Встал как раз тот, кто хрустел пальцами.
– Доктор медицинских наук Затевахин Леонид Андреевич, заведующий лабораторией НИИ, - он произнес достаточно длинное и сложное наименование, которое показалось Вадиму неожиданно знакомым.
– Ну вот и пройдемте, Леонид Андреевич, для почину, а вы, господа, пока восстанавливайте в памяти все, что до вас касается, чтоб неожиданных сбоев не случилось.
– Смотрите, Максим Николаевич, коллегу я вам привел, - сделал радушный жест Ляхов.

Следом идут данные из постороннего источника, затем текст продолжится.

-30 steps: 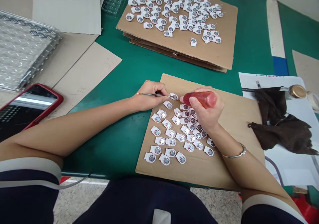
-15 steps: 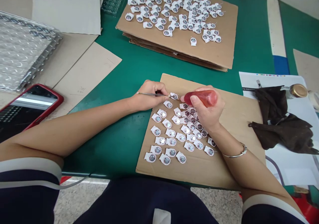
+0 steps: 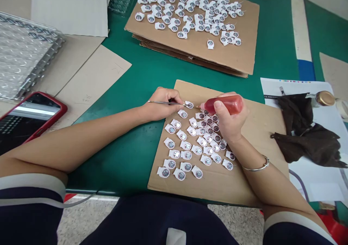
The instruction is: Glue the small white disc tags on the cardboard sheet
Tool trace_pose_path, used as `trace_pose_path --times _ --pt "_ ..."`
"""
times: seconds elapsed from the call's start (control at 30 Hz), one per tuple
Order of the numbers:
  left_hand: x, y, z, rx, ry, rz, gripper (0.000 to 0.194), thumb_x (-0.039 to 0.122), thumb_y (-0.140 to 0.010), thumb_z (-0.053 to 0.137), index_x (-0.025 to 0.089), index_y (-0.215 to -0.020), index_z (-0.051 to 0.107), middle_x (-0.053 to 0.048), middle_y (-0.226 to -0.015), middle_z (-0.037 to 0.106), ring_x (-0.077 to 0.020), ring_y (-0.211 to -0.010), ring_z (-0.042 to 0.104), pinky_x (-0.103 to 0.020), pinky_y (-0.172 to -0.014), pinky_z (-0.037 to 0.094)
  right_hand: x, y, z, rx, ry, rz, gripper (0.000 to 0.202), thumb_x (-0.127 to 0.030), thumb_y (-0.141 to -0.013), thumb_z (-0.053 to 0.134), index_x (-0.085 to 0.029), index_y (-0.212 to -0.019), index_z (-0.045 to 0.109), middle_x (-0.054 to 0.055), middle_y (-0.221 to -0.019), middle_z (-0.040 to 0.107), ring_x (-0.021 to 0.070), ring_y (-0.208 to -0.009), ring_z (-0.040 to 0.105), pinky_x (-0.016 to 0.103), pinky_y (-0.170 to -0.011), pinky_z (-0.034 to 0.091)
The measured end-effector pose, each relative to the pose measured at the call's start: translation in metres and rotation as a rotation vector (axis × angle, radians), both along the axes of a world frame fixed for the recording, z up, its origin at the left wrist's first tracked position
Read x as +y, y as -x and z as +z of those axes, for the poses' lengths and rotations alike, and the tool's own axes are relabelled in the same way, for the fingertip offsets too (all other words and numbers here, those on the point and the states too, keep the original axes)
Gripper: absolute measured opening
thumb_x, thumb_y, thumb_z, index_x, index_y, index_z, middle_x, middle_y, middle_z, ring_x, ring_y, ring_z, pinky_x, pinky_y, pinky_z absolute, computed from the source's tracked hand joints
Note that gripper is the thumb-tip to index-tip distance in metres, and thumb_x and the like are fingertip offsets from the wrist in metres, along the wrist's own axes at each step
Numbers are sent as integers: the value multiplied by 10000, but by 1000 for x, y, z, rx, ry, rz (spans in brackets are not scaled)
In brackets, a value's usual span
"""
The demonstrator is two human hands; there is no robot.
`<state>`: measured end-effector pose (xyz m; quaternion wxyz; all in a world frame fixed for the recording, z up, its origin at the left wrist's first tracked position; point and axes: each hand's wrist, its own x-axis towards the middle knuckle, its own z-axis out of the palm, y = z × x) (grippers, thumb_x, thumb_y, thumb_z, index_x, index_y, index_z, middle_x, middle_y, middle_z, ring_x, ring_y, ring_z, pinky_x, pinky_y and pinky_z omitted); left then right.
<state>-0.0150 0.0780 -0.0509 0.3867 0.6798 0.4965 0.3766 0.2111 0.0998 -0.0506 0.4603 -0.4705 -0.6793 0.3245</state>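
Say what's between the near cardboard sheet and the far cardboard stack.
A strip of green table separates the near sheet from the far stack, head view.

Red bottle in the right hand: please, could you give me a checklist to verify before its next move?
1. Red bottle gripped by the right hand: ok.
2. Thin tool held in the left hand: ok.
3. Small white piece at the left fingertips: ok.
4. Bottle tip touching that piece: cannot tell, too small.
5. Other white pieces on the cardboard well spaced: not ok, several crowd together.
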Motion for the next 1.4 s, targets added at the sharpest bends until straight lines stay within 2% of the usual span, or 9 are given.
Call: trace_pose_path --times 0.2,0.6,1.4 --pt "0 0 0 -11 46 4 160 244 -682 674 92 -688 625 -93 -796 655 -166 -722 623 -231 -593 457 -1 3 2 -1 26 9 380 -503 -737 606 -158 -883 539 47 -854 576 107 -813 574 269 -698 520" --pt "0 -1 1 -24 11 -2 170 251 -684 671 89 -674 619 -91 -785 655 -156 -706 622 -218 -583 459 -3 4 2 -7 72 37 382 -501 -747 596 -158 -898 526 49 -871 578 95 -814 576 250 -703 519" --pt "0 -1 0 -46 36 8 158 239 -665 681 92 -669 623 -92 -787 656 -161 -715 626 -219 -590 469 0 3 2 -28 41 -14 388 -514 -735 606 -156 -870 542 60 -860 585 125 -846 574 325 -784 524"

– Доктор наук и как раз по вопросам высшей нервной деятельности, информатики и, похоже, нейролингвистики…
– Солидно. Примите уверения в полной к вам благорасположенности… Начнем, что ли?
– Подожди, Один вопрос Леониду Андреевичу, а уже потом… Вы, доктор, давно в своем институте работаете?
– С самого начала, а какое это имеет значение?
– Ответ некорректный, имейте в виду, веримейду это может показаться ложью. С начала чего? Существования института, вашей жизни или трудовой деятельности?
– Последнее, конечно. Окончил Первый медицинский и поступил в аспирантуру при институте.
– Год?
– Восемьдесят второй. Какое это имеет…
– Думаю, имеет, - перебил его Ляхов.
– Подожди, Максим, с датчиками. Поговори с коллегой на общие темы, а я сейчас…
Когда он проходил подготовку у Александра Ивановича, тот во время случавшихся бесед на вольные темы упоминал и о своих прошлых трудах на ниве медицины. Вадиму интересно было послушать, как это происходило «при советской власти». Программы обучения, система здравоохранения, оклады-жалованья и тому подобное. Помянул и институт, в котором работал последние тамошние годы.
Как только Затевахин назвал свою должность, Ляхов тут же и вспомнил.
Если они знакомы, сюжет приобретает совсем новую интригу.
Хорошо, что Шульгин оказался в пределах досягаемости.
– Имею интересное сообщение, Лексанваныч. Вам фамилия «Затевахин» ничего не говорит? Леонид Андреевич.
– Постой, постой. Да, конечно. Аспирант. У Гилевича числился, у нас тоже крутился постоянно. Старательный, должен был в срок защищаться, А к чему… Все, понял! Он у тебя сейчас?
– Именно. Так не подскочите ли повидаться? Глядишь, разговор легче пойдет.